LA VOIX DES LECTEURS / La société québécoise parachève son processus de sécularisation. Celle-ci est définie «par la chute de la pratique religieuse et la disparition de la centralité du religieux dans la vie sociale et la culture » selon l’auteur Olivier Roy. Autrement dit, les religions ne structurent plus normativement la société. Néanmoins, cette mutation sociale n’implique aucunement la disparition de toutes les formes de pensée religieuse. Celles-ci s’enracinent paradoxalement au cœur même d’une vision laïque et sécularisée.
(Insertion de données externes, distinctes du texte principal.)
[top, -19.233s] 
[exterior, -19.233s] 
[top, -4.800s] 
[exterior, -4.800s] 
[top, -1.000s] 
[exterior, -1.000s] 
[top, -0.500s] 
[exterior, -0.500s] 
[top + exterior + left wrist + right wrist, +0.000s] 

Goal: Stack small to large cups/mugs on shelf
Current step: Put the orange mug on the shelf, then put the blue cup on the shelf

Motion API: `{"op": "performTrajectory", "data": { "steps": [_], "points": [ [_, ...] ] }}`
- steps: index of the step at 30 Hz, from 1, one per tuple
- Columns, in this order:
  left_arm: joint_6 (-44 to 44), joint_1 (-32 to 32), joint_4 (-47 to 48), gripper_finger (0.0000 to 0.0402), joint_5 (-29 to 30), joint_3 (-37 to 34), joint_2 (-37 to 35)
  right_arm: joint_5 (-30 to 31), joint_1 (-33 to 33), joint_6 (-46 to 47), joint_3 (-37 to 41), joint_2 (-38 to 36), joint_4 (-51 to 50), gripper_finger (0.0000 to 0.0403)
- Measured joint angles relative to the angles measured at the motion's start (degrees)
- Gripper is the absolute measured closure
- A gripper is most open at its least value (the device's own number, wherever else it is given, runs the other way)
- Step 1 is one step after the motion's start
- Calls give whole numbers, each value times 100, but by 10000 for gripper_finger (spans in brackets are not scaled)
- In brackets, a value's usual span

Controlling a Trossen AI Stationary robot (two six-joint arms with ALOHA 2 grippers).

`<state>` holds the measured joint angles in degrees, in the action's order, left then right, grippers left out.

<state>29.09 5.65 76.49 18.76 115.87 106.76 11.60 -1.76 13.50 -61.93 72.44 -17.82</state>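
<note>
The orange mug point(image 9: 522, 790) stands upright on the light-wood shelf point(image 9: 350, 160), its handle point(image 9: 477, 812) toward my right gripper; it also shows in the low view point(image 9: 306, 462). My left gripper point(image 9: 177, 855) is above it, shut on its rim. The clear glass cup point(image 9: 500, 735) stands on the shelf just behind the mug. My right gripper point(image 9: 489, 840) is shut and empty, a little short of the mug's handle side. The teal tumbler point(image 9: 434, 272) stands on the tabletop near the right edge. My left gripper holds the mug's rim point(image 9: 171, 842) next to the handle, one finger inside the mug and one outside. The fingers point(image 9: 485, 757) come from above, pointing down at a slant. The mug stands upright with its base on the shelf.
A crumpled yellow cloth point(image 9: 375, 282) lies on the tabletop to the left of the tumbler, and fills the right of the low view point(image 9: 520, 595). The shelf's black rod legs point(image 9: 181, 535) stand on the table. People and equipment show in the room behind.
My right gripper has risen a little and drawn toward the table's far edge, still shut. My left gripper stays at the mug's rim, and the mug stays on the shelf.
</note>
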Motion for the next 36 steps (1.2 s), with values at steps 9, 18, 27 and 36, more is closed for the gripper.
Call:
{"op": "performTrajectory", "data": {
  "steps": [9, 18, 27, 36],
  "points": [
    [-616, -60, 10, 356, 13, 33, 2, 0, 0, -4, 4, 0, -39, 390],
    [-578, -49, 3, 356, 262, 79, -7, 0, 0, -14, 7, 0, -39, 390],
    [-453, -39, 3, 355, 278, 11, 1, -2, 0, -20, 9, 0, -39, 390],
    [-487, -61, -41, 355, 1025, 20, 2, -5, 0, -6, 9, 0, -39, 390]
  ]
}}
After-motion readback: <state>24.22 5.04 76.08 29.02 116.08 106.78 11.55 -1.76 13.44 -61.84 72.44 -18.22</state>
Elle peut prendre la forme des théories conspirationnistes.

Ces dernières ont en commun quelques traits :

1. Une certaine appropriation du réel. En effet, devant la complexité du monde, les croyances conspirationnistes apportent une interprétation réduisant à des relations causales simples, des phénomènes fortuits dont le caractère multifactoriel s’avère indéniable.

2. Le maintien de l’illusion du contrôle absolu et de la toute-puissance. Ces croyances qui prolifèrent pendant la pandémie confèrent paradoxalement une impression de totale maîtrise sur la vie et sa vie. Cela correspond à la valeur cardinale de la société capitaliste : l’autonomie absolue. Ainsi, les théories conspirationnistes confortent le statu quo. Ce faisant, toute remise en question, fondée sur des analyses et philosophies, du modèle économique et social est réduite au silence. Ces croyances ne sont-elles pas la version moderne de « l’opium du peuple »?

3. La question de sens. Par les théories conspirationnistes, celles qui y adhèrent, trouvent en elles une intelligibilité et y puisent un sens valable pour elles. La dérive se situe dans le dogmatisme délétère n’offrant plus d’espace pour légitimer une approche critique. Celle-ci peut éviter le piège de l’exclusion.

Afin de favoriser un partage fécond dans une société plurielle, le dialogue devient une voie prometteuse. À cet égard, l’approche d’Yves St-Arnaud serait, à mon avis, à privilégier comme il l’élabore dans son ouvrage Vivre sans savoir (2012). Elle évite la polarisation conduisant à des anathèmes déplorables de part et d’autre.